*EXERCISE REQUIREMENTS:*
Return the full listing character for character, without its pictures.

*COLLECTED MATERIAL:*
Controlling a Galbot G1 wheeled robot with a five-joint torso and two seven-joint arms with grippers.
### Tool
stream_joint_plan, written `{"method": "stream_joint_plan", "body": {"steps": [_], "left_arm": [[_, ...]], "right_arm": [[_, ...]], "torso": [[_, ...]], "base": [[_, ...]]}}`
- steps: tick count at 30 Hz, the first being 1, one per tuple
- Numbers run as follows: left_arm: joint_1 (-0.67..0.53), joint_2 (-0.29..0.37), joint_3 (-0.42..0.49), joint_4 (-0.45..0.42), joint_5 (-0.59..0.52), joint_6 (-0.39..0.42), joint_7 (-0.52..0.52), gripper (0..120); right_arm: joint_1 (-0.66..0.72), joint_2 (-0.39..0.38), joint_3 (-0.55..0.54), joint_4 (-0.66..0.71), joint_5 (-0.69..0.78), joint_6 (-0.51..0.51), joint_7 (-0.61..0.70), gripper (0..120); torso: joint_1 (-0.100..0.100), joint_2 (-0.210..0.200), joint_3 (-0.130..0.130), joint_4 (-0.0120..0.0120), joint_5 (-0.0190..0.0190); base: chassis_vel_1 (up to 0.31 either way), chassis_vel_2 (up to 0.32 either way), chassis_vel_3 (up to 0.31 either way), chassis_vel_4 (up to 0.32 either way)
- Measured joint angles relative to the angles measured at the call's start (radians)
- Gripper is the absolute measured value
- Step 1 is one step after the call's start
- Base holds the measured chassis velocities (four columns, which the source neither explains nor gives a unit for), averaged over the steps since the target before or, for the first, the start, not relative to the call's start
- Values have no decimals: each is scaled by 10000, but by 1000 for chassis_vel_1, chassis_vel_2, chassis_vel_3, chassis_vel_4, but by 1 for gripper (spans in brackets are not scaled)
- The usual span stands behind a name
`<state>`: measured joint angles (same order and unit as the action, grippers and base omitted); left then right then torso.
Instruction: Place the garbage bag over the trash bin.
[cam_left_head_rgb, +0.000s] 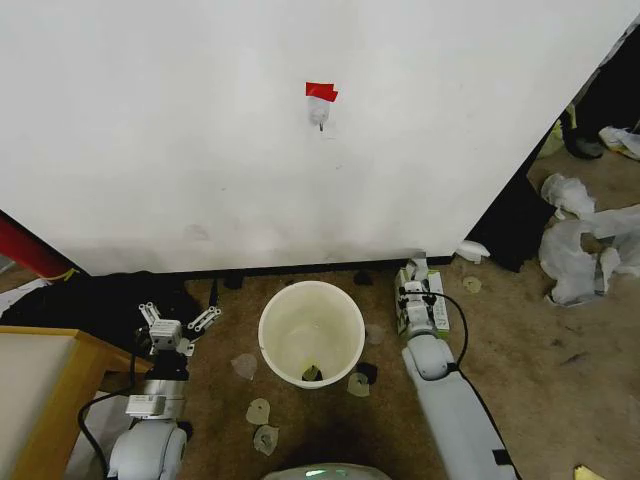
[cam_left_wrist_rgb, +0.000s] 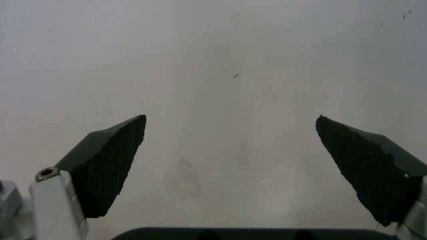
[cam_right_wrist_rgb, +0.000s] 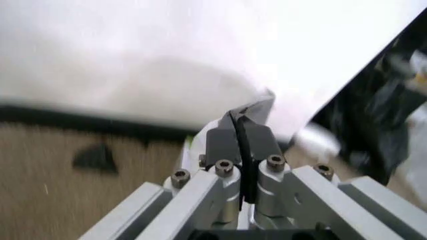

*ANSWER BELOW:*
Controlling a Galbot G1 wheeled robot with a five-joint torso and two seven-joint arms with grippers.
### Tool
stream_joint_plan, written `{"method": "stream_joint_plan", "body": {"steps": [_], "left_arm": [[_, ...]], "right_arm": [[_, ...]], "torso": [[_, ...]], "base": [[_, ...]]}}`
- steps: tick count at 30 Hz, the first being 1, one per tuple
- Numbers run as follows: left_arm: joint_1 (-0.67..0.53), joint_2 (-0.29..0.37), joint_3 (-0.42..0.49), joint_4 (-0.45..0.42), joint_5 (-0.59..0.52), joint_6 (-0.39..0.42), joint_7 (-0.52..0.52), gripper (0..120); right_arm: joint_1 (-0.66..0.72), joint_2 (-0.39..0.38), joint_3 (-0.55..0.54), joint_4 (-0.66..0.71), joint_5 (-0.69..0.78), joint_6 (-0.51..0.51), joint_7 (-0.61..0.70), gripper (0..120); torso: joint_1 (-0.100..0.100), joint_2 (-0.210..0.200), joint_3 (-0.130..0.130), joint_4 (-0.0120..0.0120), joint_5 (-0.0190..0.0190); base: chassis_vel_1 (up to 0.31 either way), chassis_vel_2 (up to 0.32 either way), chassis_vel_3 (up to 0.31 either way), chassis_vel_4 (up to 0.32 either way)
- Measured joint angles relative to the angles measured at the call's start (radians)
- Gripper is the absolute measured value
- Step 1 is one step after the call's start
- Base holds the measured chassis velocities (four columns, which the source neither explains nor gives a unit for), averaged over the steps since the target before or, for the first, the start, not relative to the call's start
- Values have no decimals: each is scaled by 10000, but by 1000 for chassis_vel_1, chassis_vel_2, chassis_vel_3, chassis_vel_4, but by 1 for gripper (spans in brackets are not scaled)
- The usual span stands behind a name
`<state>`: measured joint angles (same order and unit as the action, grippers and base omitted); left then right then torso.
Instruction: Place the garbage bag over the trash bin.
[cam_left_head_rgb, +0.000s] 
[cam_left_wrist_rgb, +0.000s] 
[cam_right_wrist_rgb, +0.000s] 

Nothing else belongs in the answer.